Transcribe the records that follow exactly. Skip the pictures.

┌─ Material for this exercise

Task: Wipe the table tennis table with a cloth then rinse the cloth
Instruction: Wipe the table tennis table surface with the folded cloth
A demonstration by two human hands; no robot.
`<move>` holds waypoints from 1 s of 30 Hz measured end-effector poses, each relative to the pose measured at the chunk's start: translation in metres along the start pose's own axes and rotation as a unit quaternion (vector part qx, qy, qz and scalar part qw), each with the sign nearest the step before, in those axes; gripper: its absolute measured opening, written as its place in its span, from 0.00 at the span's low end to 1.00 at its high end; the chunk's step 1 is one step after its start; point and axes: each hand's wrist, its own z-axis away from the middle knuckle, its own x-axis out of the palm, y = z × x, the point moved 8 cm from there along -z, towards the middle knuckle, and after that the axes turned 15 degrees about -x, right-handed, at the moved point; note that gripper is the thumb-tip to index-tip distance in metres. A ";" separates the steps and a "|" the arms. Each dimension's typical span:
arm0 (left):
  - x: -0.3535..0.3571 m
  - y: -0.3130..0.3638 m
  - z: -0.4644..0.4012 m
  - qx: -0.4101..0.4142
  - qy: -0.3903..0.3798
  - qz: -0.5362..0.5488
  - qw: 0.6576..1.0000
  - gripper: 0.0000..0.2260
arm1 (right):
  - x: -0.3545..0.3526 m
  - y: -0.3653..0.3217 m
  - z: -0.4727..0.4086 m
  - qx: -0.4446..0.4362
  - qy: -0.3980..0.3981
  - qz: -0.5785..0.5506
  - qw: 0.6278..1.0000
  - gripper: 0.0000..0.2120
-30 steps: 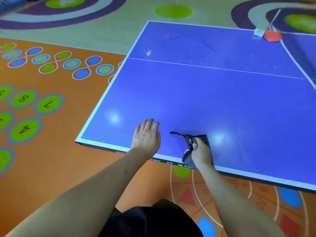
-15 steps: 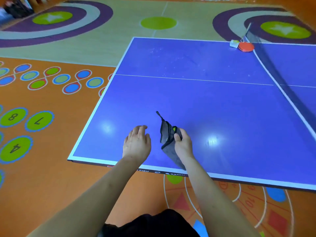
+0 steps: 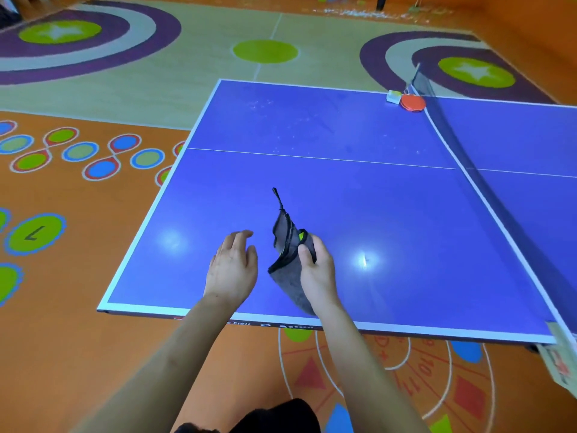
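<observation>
The blue surface [image 3: 359, 198] fills mid-frame, dusty at its upper part. My right hand [image 3: 318, 270] pinches the grey cloth [image 3: 288, 264] low centre, lifted for folding, I think. My left hand [image 3: 232, 270] hovers beside it, fingers relaxed, ready to help.

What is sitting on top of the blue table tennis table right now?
On the blue table tennis table, a red paddle and a small pale box sit by the black net. The right hand holds the grey cloth above it; anything beneath is hidden.
</observation>
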 end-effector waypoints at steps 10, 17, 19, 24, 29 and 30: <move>-0.083 -0.070 -0.001 -0.032 0.095 -0.007 0.995 0.16 | 0.091 -0.026 0.008 -0.007 -0.058 -0.025 0.998 0.15; -0.131 -0.141 -0.007 -0.100 0.117 0.026 0.988 0.17 | 0.178 -0.065 0.013 -0.020 -0.111 -0.057 0.992 0.09; -0.148 -0.165 -0.013 -0.112 0.123 0.036 0.985 0.17 | 0.209 -0.076 0.014 -0.028 -0.126 -0.055 0.990 0.09; -0.198 -0.238 -0.047 -0.138 0.132 0.051 0.980 0.17 | 0.305 -0.099 0.016 -0.038 -0.153 -0.045 0.987 0.07; -0.271 -0.326 -0.090 -0.143 0.137 0.059 0.978 0.16 | 0.427 -0.128 0.019 -0.031 -0.168 -0.054 0.984 0.08; -0.290 -0.343 -0.099 -0.138 0.141 0.056 0.979 0.16 | 0.454 -0.135 0.020 -0.030 -0.172 -0.059 0.983 0.08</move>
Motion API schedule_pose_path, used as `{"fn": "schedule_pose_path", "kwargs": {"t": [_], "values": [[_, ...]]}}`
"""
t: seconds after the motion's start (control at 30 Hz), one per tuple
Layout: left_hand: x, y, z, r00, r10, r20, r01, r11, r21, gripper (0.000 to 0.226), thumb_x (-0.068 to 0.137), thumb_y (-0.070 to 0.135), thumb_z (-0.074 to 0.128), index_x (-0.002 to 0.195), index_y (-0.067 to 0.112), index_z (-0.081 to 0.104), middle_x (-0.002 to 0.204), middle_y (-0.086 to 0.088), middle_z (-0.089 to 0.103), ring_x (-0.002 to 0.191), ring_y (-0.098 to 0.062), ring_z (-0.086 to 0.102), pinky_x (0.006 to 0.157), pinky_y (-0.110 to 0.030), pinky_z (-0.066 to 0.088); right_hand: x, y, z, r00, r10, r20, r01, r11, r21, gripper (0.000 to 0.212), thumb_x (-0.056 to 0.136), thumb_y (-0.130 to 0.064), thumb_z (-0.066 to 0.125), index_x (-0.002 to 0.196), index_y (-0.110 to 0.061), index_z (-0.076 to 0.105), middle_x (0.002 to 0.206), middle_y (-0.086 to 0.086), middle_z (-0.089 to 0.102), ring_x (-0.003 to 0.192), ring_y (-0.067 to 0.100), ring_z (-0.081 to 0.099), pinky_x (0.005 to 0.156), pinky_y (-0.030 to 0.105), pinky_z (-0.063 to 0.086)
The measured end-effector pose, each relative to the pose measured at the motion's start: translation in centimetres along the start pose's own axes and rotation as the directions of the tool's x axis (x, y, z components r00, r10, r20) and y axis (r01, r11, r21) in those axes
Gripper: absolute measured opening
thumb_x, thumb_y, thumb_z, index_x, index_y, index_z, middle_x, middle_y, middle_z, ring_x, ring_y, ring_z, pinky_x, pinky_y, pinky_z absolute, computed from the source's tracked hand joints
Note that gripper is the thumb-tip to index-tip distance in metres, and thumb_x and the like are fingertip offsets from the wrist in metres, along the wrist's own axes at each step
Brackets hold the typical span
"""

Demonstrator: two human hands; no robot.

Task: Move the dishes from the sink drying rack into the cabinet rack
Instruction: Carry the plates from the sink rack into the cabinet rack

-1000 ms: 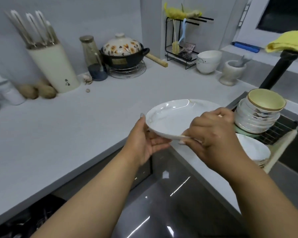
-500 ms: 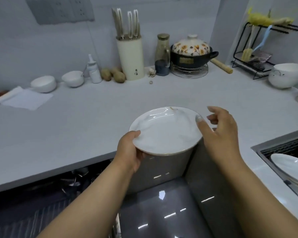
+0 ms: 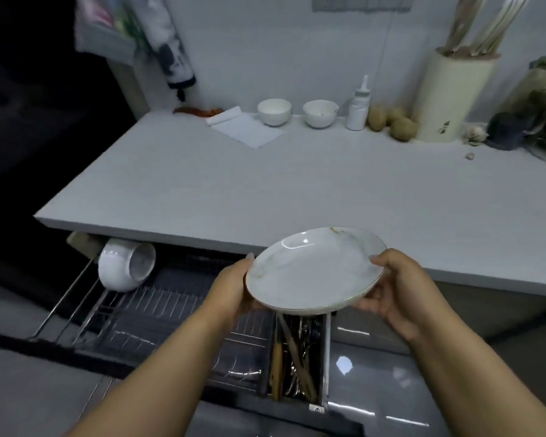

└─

◆ Answer to the exercise ◆
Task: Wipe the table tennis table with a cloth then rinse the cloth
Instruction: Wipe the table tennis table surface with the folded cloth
A demonstration by two human hands; no robot.
`<move>` holds waypoints from 1 s of 30 Hz measured end-effector poses, each relative to the pose measured at the chunk's start: translation in metres along the start pose's own axes and rotation as a unit quaternion (vector part qx, qy, qz and scalar part qw), each with the sign nearest the step before, in those axes; gripper: its absolute measured opening, written as its place in its span, from 0.00 at the span's low end to 1.00 at its high end; the chunk's step 1 is one step after its start; point and axes: each hand's wrist, its own z-axis away from the middle knuckle, its own x-axis out of the palm, y = z × x, the point moved 8 cm from there along -z, towards the middle knuckle, and after that the axes turned 15 degrees about -x, right-handed, at the moved point; note that gripper is the thumb-tip to index-tip distance in metres. A ";" separates the steps and a "|" the arms. Each dimension's typical span:
arm0 (left):
  - x: -0.3535..0.3571 m
  - y: -0.3130..0.3638 m
  - z: -0.4644..0.4012 m
  - qx: -0.4101..0.4142
  - qy: -0.3903..0.3798
  - qz: -0.5362..0.5488
  - qw: 0.6576..1.0000
  - gripper: 0.0000..0.2260
arm1 (right):
  - x: -0.3545..0.3526 m
  - y: -0.3653..0.3217 m
  - z: -0.4727..0.4086 m
  - qx: -0.4446..0.4362
  - qy: -0.3980..0.3981
  - qz: -0.5785..0.5506
  - qw: 0.6278..1.0000
  - gripper: 0.0000..0.2120
-30 steps: 
-15 steps: 
+0 steps: 
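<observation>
The blue surface [image 3: 359, 198] fills mid-frame, dusty at its upper part. My right hand [image 3: 318, 270] pinches the grey cloth [image 3: 288, 264] low centre, lifted for folding, I think. My left hand [image 3: 232, 270] hovers beside it, fingers relaxed, ready to help.

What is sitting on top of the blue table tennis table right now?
On the blue table tennis table, a red paddle and a small pale box sit by the black net. The right hand holds the grey cloth above it; anything beneath is hidden.
</observation>
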 end-effector waypoints at steps 10, 17, 19, 24, 29 and 30: <move>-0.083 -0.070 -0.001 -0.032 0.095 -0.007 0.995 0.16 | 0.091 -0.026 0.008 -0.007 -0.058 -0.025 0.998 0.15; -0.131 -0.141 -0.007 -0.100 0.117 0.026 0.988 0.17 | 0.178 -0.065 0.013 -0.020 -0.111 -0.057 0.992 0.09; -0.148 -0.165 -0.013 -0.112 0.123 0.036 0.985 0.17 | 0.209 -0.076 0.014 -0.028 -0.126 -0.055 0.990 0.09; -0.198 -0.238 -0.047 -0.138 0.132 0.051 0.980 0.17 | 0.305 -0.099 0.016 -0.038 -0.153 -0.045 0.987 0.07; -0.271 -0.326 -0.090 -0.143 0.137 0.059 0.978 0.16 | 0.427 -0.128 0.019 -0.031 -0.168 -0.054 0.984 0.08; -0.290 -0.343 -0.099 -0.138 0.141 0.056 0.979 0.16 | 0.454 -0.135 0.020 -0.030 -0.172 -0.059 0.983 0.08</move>
Motion API schedule_pose_path, used as `{"fn": "schedule_pose_path", "kwargs": {"t": [_], "values": [[_, ...]]}}`
"""
t: seconds after the motion's start (control at 30 Hz), one per tuple
Layout: left_hand: x, y, z, r00, r10, r20, r01, r11, r21, gripper (0.000 to 0.226), thumb_x (-0.068 to 0.137), thumb_y (-0.070 to 0.135), thumb_z (-0.074 to 0.128), index_x (-0.002 to 0.195), index_y (-0.067 to 0.112), index_z (-0.081 to 0.104), middle_x (-0.002 to 0.204), middle_y (-0.086 to 0.088), middle_z (-0.089 to 0.103), ring_x (-0.002 to 0.191), ring_y (-0.098 to 0.062), ring_z (-0.086 to 0.102), pinky_x (0.006 to 0.157), pinky_y (-0.110 to 0.030), pinky_z (-0.066 to 0.088); right_hand: x, y, z, r00, r10, r20, r01, r11, r21, gripper (0.000 to 0.212), thumb_x (-0.056 to 0.136), thumb_y (-0.130 to 0.064), thumb_z (-0.066 to 0.125), index_x (-0.002 to 0.196), index_y (-0.110 to 0.061), index_z (-0.076 to 0.105), middle_x (0.002 to 0.206), middle_y (-0.086 to 0.086), middle_z (-0.089 to 0.102), ring_x (-0.003 to 0.192), ring_y (-0.067 to 0.100), ring_z (-0.081 to 0.099), pinky_x (0.005 to 0.156), pinky_y (-0.030 to 0.105), pinky_z (-0.063 to 0.086)
The measured end-effector pose, each relative to the pose measured at the motion's start: translation in centimetres along the start pose's own axes and rotation as the directions of the tool's x axis (x, y, z components r00, r10, r20) and y axis (r01, r11, r21) in those axes
Gripper: absolute measured opening
thumb_x, thumb_y, thumb_z, index_x, index_y, index_z, middle_x, middle_y, middle_z, ring_x, ring_y, ring_z, pinky_x, pinky_y, pinky_z absolute, computed from the source's tracked hand joints
Note that gripper is the thumb-tip to index-tip distance in metres, and thumb_x and the like are fingertip offsets from the wrist in metres, along the wrist's own axes at each step
Brackets hold the typical span
"""

Demonstrator: two human hands; no robot.

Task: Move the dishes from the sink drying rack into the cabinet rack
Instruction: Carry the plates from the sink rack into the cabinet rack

-1000 ms: 
-500 ms: 
+0 ms: 

This is the complete answer to the exercise.